DATA EXTRACT Block Start
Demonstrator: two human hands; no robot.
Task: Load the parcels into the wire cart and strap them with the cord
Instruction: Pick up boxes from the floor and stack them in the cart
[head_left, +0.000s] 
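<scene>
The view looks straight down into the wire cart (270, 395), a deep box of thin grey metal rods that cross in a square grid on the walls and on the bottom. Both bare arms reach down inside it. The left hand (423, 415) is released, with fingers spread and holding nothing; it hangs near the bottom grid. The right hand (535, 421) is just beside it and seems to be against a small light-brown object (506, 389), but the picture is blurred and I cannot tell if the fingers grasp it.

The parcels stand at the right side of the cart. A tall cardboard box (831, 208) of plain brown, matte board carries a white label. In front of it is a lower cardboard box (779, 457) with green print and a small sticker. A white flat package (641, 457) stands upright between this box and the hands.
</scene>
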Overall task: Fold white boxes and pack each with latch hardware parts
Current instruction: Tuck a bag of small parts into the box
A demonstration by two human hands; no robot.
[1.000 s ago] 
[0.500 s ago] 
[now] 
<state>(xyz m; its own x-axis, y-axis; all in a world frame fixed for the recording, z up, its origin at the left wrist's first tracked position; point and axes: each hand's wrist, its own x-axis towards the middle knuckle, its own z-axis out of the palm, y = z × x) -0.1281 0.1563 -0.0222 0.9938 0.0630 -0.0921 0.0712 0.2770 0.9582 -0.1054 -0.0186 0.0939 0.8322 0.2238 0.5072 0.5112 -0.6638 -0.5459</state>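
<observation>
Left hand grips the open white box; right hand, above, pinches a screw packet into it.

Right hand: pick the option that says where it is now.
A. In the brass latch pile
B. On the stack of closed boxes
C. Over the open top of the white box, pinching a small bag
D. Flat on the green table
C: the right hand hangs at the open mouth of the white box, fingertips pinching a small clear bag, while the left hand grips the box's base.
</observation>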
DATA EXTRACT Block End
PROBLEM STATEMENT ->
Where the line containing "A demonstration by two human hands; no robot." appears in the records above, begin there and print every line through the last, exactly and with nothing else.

ANSWER FOR THE TASK ->
A demonstration by two human hands; no robot.
[1.000 s ago] 
[0.500 s ago] 
[now] 
<state>(xyz m; its own x-axis, y-axis; all in a world frame fixed for the recording, z up, its origin at the left wrist's first tracked position; point and axes: each hand's wrist, its own x-axis towards the middle knuckle, its own z-axis out of the palm, y = z × x) -0.1281 0.1563 -0.0222 0.9938 0.0630 -0.0921 0.0712 0.2770 0.9582 -0.1054 -0.0186 0.0939 0.8322 0.2238 0.5072 0.5112 -0.6638 -0.5459</state>
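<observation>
Left hand grips the open white box; right hand, above, pinches a screw packet into it.

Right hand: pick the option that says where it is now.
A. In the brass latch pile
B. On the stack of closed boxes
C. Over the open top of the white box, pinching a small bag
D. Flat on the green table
C: the right hand hangs at the open mouth of the white box, fingertips pinching a small clear bag, while the left hand grips the box's base.
</observation>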

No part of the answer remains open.